Free template

Growth experiment template

One page from hypothesis to verdict: ICE score, success metric, sample size, run log and the learning you keep even when the test loses.

Markdown β€” paste it into Notion, Linear or any doc

# Growth Experiment: [short name]

**Owner:** ...
**Date opened:** ...
**Status:** Draft / Running / Concluded

## 1. Hypothesis
We believe that [change]
for [audience / segment]
will improve [metric]
because [insight or evidence].

## 2. Prioritization (ICE)
- Impact (1-10): ...
- Confidence (1-10): ...
- Ease (1-10): ...
- **ICE score:** (I + C + E) / 3 = ...

## 3. Design
- Primary metric: ...
- Guardrail metric(s): ...
- Control (A): ...
- Variant (B): ...
- Minimum detectable effect we care about: ... %
- Required sample size per variant: ...
- Planned duration: ... (do not stop early)

## 4. Run log
| Date | Note |
|------|------|
| ...  | Launched |
| ...  | ... |

## 5. Results
- Control: ... visitors, ... conversions (... %)
- Variant: ... visitors, ... conversions (... %)
- Uplift: ... %
- P-value: ...
- Significant at 95%? Yes / No

## 6. Verdict and learning
- Decision: Ship / Kill / Iterate
- What we learned (one paragraph, written for someone who was not here): ...
- Follow-up experiment idea: ...

Why a template beats enthusiasm

Most growth experiments fail before they launch β€” not because the idea was bad, but because nobody wrote down what success would look like. Without a hypothesis fixed in advance, every result can be argued into a win, and the team learns nothing. This template is deliberately short: if filling one page feels like too much overhead, the experiment is probably too vague to run.

The hypothesis format matters. Forcing the sentence "we believe that X for Y will improve Z because W" exposes weak ideas instantly: if you cannot name the audience, the metric or the underlying insight, you have a hunch, not a hypothesis. The ICE score (Impact, Confidence, Ease) then keeps prioritization honest when you have ten ideas and bandwidth for two β€” it is crude, but crude and consistent beats sophisticated and political.
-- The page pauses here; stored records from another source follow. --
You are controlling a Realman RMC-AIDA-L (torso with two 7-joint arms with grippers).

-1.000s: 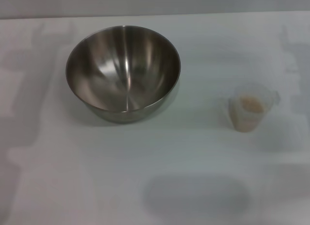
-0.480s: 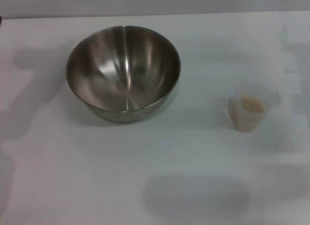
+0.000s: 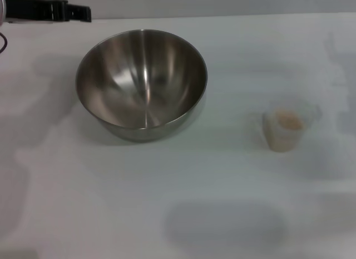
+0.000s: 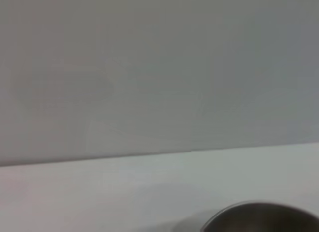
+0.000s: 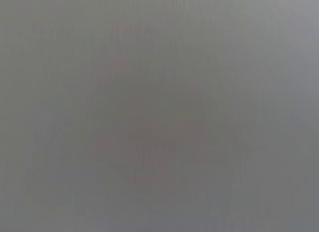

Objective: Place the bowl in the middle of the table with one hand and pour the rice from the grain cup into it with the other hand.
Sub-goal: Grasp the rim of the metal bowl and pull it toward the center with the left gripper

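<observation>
Steel bowl (image 3: 141, 83) sits near left pincer (image 3: 83, 14) (untouched).

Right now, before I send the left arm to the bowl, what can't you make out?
- Left gripper: head view's upper left corner cuts it off; open or shut unclear.
- Right gripper: in no view; right wrist view shows only flat grey.
- Bowl: left wrist view catches just a sliver of rim at the edge.
- Grain cup: rice depth too small to judge; handle faint.
</observation>
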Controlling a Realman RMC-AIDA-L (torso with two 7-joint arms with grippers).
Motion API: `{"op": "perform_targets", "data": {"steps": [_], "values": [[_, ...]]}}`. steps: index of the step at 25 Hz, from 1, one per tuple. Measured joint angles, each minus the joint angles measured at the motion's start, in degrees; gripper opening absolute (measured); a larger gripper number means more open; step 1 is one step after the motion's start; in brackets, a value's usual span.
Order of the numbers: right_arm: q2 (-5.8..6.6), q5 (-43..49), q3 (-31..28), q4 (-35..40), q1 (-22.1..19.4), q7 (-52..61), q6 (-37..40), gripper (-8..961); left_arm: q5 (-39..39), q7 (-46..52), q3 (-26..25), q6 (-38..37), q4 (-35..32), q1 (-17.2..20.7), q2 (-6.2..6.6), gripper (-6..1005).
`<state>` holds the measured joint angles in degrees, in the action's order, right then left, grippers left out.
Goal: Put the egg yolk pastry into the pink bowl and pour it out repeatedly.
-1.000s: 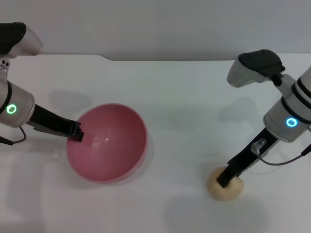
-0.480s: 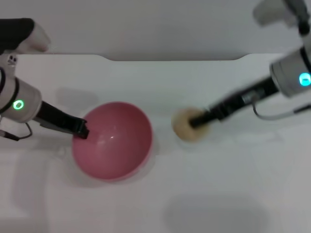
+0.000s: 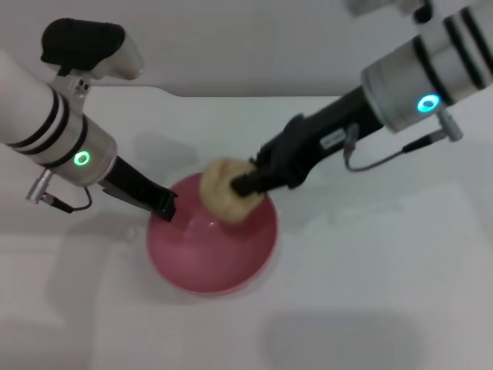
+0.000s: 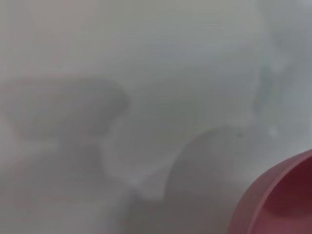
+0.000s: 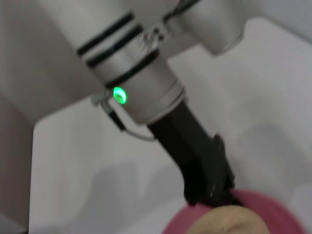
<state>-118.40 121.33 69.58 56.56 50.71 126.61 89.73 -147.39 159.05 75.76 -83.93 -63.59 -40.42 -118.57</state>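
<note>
**Pastry held over the bowl's far-right rim, ready to drop**

Head view: the right gripper [image 3: 245, 183] reaches in from the far right and is clamped on the egg yolk pastry [image 3: 223, 195], which hangs above the far side of the pink bowl [image 3: 212, 258]. The pastry lies at the claw's tip, on its left and slightly nearer side, so the bowl's hollow sits just below and nearer than the load. The release looks likely to land inside, though close to the far rim rather than the centre. The left gripper [image 3: 166, 208] comes in from the left and is closed on the bowl's left rim, steadying it on the white table [image 3: 370, 293].

Left wrist view: only the bowl's pink edge [image 4: 287, 195] shows in one corner, with table [image 4: 146, 73] and shadows around it; the left claw itself is not visible here.

Right wrist view: the pastry [image 5: 229, 222] fills the lower edge, with pink bowl rim [image 5: 178, 224] behind it and the left gripper [image 5: 214, 192] gripping that rim just beyond.
</note>
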Motion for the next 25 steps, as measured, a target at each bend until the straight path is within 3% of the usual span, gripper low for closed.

The design section is where discipline pays. Deciding the sample size and duration before launch is the only reliable protection against peeking β€” stopping the test the day it happens to look good. Guardrail metrics (churn, support tickets, page speed) catch the wins that quietly break something else. Use the significance calculator to fill in the results section with a real p-value instead of a feeling.

Finally, write the learning even for losers β€” especially for losers. A killed experiment with a clear learning saves the next person a quarter. Over a year, the archive of verdicts becomes your team's real growth playbook.